Musée chinois : Un employé remplaçait les oeuvres par ses propres copies


Hiiiiiiiii des employés comme ça, ce n’est pas très rassurant sur la qualité des objets présentés surtout dans un musée et encore plus quand les copies sont remplacées à l’insu de tous par d’autres copies. Mais la Chine est reconnu pour ses contrefaçons en tous genre
Nuage

 

Musée chinois : Un employé remplaçait les oeuvres par ses propres copies

Un employé remplaçait les oeuvres par ses propres copies

Crédit photo : Archives Agence France-Presse

Oeuvres du peintre Qi Baishi

Un employé chargé de la conservation des peintures dans un musée du sud de la Chine a volé 143 oeuvres d’art, les remplaçantpar des copies réalisées par sa propre main, avant de se rendre compte un jour que ses contrefaçons étaient elles-mêmes remplacées par d’autres copies.

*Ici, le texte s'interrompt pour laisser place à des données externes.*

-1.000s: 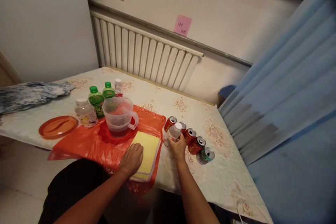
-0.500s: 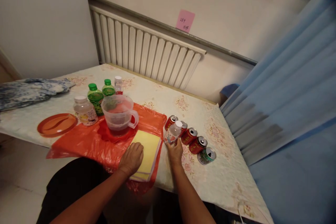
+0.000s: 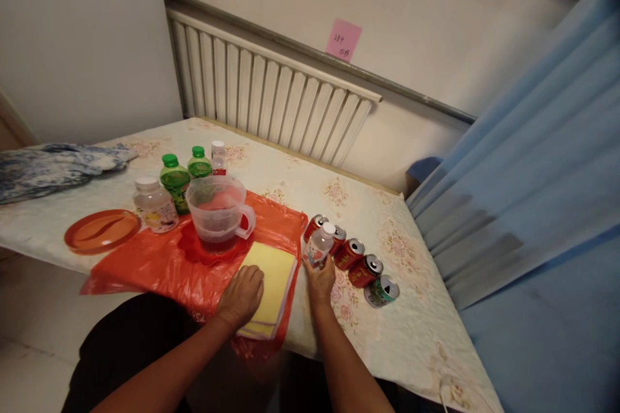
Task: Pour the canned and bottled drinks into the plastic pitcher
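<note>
My left hand (image 3: 242, 295) lies on a stack of yellow cloths or sheets (image 3: 274, 274), its fingers resting flat near the left edge. With my right hand (image 3: 320, 279) I grip a small clear bottle (image 3: 320, 246) with a white cap, upright, close in front of a row of drink cans. Red cans (image 3: 349, 253) and one green can (image 3: 382, 291) make up that row, running down to the right. Left of the yellow stack, a clear measuring jug (image 3: 216, 210) stands in a red scalloped dish (image 3: 194, 248) on a red plastic bag (image 3: 130, 264).
Two green-capped bottles (image 3: 175, 184), a wide white-capped bottle (image 3: 155, 206) and a slim bottle (image 3: 218, 158) stand behind and left of the jug. An orange lid (image 3: 103, 232) lies at the left edge, near a patterned cloth (image 3: 53, 168). A blue curtain (image 3: 533, 174) hangs on the right.
Nearly everything stays in place. The view shifts very slightly; my right hand still holds the bottle by the cans and my left hand remains on the yellow stack.
</note>
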The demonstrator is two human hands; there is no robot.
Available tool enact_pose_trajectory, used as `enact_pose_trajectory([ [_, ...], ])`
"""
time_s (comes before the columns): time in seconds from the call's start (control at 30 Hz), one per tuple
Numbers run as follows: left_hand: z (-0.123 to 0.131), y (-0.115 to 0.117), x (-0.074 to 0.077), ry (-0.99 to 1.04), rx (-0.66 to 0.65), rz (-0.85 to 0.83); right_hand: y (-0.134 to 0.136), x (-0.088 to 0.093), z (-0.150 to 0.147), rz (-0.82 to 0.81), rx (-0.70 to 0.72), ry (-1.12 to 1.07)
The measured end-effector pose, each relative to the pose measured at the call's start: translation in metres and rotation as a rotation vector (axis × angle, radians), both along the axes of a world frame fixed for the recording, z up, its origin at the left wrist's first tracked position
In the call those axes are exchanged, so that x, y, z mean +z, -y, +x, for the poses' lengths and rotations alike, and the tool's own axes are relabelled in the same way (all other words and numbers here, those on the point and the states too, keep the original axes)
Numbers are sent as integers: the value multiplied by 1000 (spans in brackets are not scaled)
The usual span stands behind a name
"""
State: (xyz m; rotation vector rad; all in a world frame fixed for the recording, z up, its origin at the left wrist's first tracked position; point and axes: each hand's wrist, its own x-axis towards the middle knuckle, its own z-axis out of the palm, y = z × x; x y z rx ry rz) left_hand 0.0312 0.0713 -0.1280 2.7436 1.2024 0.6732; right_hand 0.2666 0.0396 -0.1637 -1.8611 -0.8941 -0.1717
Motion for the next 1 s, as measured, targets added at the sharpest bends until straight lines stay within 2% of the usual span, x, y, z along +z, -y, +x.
enact_pose_trajectory([
  [1.0, 0, -2, -1, 11, -25, -3, -5, 0, -3, -21, 70, -16],
])
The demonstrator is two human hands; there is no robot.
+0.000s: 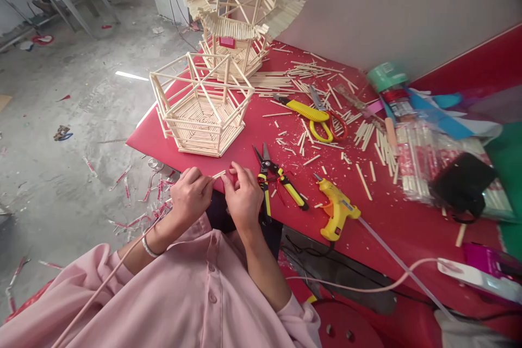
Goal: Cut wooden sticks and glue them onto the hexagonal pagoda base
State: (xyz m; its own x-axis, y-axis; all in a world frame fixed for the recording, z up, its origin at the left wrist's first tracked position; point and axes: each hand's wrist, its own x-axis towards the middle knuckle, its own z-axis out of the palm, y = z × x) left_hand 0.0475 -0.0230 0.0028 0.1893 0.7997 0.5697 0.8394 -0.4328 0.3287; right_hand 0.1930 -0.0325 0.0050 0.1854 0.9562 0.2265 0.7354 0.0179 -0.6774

Xiao Yuan, archiviste en chef de l’Académie des beaux-arts de Canton, a livré cette étonnante confession devant un tribunal qui l’accuse d’avoir réalisé 35 millions de bénéfice (5,15 millions d’euros) en revendant les toiles originales.

Parmi les artistes copiés et revendus par M. Xiao figurent le peintre Qi Baishi (1864-1957), dont le prix des oeuvres flirte avec lesmontants atteints par Picasso ou Andy Warhol.

Le faussaire, qui réalisait lui-même des peintures sur toile ou des calligraphies, a vendu 125 oeuvres aux enchères, les policiers en saisissant 18 autres à son domicile.

L’homme de 57 ans a affirmé au tribunal qu’il n’était pas le seul à agir ainsi dans le musée.

«Durant l’enquête, les policiers m’ont montré des photos de mes copies et j’ai réalisé que certaines avaient été remplacées, car la qualité du travail de ces gens était très médiocre», a-t-il expliqué devant les juges, selon une séquence vidéo du procès rendue publique.

La maison de vente aux enchères China Guardian, deuxième plus importante de Chine, a confirmé à l’AFP compter parmi ses sources Xiao Yuan et avoir lancé des investigations sur les oeuvres vendues par son intermédiaire.

Les scandales liés aux contrefaçons sont courants dans le marché de l’art et les musées chinois.

En 2013, les autorités de la province du Hebei (nord) avaient ainsi ordonné la fermeture d’un musée rempli d’objets contrefaits, dont un vase orné d’une pieuvre hilare prétendument daté de la dynastie Qing (1644-1911).